РОБЕРТ ГЕЙТС: Ну, я думаю, что идея о том, что Соединенные Штаты отворачиваются от Ближнего Востока, всегда была эфемерной. Просто, исторически сложилось так, что Ближний Восток важен. И не только из-за нефти и газа, но и из-за его расположения, географии, того, где он находится, судоходных путей для остального мира, не говоря уже о роли Израиля в регионе и о том, что там произойдет в будущем. Было одно из великих событий, одно из немногих позитивных событий, происходящих на Ближнем Востоке до 7 октября. Я говорю о примирении между Израилем и арабскими государствами, особенно арабами Персидского залива, но и другими. Именно в этом плане Иран получает большую выгоду от нападения ХАМАС, потому что оно приостановило процесс примирения, который начался с Авраамских соглашений и двигался в направлении решения проблемы в отношениях между Саудовской Аравией и Израилем. Возможно, это все еще возможно, но не в ближайшем будущем.
ДЭН КУРТЦ-ФЕЛАН: Похоже, мы находимся на ранней стадии президентской кампании между Джо Байденом и Дональдом Трампом. Вы недавно упомянули основанный на правилах порядок как положительный фактор. Дональд Трамп, я думаю, увидел бы в этом пример всего, что не так с истеблишментом внешней политики. Что бы означало его возвращение для американского лидерства в мире перед лицом всех этих вызовов?
РОБЕРТ ГЕЙТС: Ну, я думаю, главное последствие его возвращения - непредсказуемость. Я не знаю... Я имею в виду, что Авраамские соглашения были заключены во время его правления, так что это было позитивно. Это хорошее событие. Но что касается наших союзников и так далее, то факт в том, что одной из его забот, которую, откровенно говоря, разделяли все мы, кто занимался обороной, начиная с давних времен, было то, что европейцы не делают выполняют свою долю обязанностей. В значительной степени из-за вторжения в Украину союзники действительно увеличили свои расходы на оборону и безопасность. И поэтому я думаю, что была некоторая реакция на критику, которую он высказывал. Европейцы сделали много с тех пор, как он покинул пост президента... в основном начиная с вторжения в Украину.

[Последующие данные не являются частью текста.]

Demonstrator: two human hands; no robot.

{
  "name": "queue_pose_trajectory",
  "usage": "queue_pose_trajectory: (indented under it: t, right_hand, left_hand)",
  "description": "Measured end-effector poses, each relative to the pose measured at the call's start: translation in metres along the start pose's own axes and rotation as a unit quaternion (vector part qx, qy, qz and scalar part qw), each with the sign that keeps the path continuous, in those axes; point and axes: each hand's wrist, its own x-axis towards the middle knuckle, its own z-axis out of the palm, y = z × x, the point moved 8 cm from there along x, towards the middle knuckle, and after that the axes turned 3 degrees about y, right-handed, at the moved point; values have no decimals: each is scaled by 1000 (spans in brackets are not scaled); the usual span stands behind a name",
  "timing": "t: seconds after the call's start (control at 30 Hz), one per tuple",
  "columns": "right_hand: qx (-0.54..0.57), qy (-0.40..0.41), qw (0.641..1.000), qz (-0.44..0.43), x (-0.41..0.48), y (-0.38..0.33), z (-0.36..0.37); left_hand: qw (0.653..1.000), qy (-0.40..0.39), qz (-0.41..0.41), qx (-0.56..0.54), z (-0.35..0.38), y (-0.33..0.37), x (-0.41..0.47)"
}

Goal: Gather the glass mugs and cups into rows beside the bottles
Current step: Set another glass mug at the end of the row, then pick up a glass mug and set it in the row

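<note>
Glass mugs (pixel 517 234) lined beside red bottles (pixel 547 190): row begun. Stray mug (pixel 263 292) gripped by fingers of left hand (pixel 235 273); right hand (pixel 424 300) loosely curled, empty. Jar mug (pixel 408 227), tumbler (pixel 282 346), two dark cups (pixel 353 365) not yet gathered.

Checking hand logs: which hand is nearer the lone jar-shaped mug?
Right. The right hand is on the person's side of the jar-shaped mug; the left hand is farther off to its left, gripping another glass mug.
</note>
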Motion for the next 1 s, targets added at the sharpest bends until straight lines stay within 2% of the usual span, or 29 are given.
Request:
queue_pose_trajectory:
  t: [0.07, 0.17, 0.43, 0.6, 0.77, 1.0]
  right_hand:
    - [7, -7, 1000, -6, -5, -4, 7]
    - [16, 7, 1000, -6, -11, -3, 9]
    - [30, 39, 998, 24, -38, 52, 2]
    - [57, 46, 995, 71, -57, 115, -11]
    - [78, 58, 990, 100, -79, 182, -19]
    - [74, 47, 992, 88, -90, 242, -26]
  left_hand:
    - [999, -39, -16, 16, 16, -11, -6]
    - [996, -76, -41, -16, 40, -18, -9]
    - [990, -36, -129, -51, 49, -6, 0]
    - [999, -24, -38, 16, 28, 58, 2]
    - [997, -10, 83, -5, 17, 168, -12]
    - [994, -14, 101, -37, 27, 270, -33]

Но я думаю, главной проблемой является непредсказуемость. Я понимаю разочарование и гнев американцев по поводу 20 лет войны - “и что мы этим выиграли?” Неспособность справиться с глобальным финансовым кризисом 2008-2009 годов. Есть много проблем и много ошибок, которые были сделаны, честно говоря, и я это понимаю, но это не меняет мир, в котором мы живем сегодня. Мы не можем просто отступить и ожидать, что остальной мир будет продолжать развиваться в соответствии с нашими ожиданиями. И уж точно не получится верить, как так долго верили американцы, что события в далеких странах, будь то Сараево, Судетская область, Дьенбьенфу или тренировочные лагеря в Афганистане, не имеют для нас последствий.